I already have a private blog – I use it to track my retirement plans and financial information, as an organization tool. It is inaccessible. We can definitely do it. I don’t have an issue with making this private beyond the 50 or so of us who may decide to migrate over here as a community.
That’s what it would be, really – a community. Not a blog, but a private library space where those of us who have become real friends can gather and talk about everything, most importantly books, but also cooking and traveling and gardening and crafting and all of the stuff that friends talk about.
The idea of it is just so wonderful to me – better even than BL, in a way, because we would be totally free of spammers and data scrapers and authors stopping by who are pissed off about a bad review.
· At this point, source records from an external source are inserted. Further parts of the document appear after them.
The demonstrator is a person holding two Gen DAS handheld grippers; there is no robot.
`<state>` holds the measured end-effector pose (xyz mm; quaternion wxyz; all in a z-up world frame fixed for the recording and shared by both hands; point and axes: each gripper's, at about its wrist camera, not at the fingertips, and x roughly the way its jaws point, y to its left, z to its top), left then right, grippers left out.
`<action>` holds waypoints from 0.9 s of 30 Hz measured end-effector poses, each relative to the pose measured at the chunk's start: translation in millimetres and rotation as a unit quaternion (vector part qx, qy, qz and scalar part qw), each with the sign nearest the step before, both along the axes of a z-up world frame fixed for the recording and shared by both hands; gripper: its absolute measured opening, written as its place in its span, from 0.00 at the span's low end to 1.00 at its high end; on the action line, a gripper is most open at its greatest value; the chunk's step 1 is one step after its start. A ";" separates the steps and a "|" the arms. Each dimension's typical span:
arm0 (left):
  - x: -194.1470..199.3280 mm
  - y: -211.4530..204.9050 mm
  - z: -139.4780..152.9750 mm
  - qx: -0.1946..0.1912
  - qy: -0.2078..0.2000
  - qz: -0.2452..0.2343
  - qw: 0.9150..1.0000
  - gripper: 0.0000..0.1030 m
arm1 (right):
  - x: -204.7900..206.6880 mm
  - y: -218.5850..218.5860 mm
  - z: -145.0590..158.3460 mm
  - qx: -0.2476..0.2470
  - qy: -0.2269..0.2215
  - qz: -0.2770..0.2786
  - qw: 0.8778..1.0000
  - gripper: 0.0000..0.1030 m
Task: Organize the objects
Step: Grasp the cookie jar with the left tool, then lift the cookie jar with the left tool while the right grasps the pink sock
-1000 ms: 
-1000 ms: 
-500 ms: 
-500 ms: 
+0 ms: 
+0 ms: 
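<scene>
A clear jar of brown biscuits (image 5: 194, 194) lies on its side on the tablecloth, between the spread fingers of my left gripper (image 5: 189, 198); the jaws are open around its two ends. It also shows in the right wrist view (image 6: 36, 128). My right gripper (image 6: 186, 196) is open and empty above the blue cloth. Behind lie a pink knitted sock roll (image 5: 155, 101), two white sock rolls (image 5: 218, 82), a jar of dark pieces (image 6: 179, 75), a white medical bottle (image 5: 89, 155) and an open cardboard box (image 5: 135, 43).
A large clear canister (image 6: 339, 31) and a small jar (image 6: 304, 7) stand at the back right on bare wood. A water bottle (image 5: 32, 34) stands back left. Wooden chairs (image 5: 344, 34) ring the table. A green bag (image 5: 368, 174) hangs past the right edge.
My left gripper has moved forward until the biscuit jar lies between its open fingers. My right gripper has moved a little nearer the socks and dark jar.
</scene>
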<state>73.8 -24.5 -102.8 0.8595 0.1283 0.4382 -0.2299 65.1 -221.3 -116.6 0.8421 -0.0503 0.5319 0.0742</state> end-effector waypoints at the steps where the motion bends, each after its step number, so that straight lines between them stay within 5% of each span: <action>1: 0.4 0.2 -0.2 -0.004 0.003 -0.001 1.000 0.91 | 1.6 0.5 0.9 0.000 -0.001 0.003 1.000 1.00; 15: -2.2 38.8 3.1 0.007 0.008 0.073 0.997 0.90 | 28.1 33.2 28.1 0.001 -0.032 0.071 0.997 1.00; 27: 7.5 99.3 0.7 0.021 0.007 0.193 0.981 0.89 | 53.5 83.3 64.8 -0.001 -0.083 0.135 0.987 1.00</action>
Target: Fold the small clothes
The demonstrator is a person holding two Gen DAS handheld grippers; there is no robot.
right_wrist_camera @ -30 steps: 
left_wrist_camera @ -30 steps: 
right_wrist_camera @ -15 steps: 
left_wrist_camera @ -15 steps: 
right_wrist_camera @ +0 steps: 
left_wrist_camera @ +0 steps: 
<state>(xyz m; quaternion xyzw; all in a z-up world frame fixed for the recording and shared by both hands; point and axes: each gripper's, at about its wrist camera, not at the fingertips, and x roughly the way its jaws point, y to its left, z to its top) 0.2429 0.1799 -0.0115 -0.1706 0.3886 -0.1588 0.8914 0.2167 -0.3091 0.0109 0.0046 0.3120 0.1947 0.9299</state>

Members of this group who want to invite others to join us would be free to do that, but any invitations should be discussed with the group first, and adding a member basically means that the inviting member is vouching for the character and good will of the person they are bringing in. In addition, for a while at least, I would say that we should let this group percolate in its new home before trying to grow.
Anyway, I think that this feels like it could be a real home.
It definitely feels that way — I so very much hope it will be, at last!
For what it’s worth, I am definitely all for us going completely private.
Ok, it sounds like we’re all on board with going private, so shall I pull the plug-in trigger and get us there? I can do it in just a few minutes.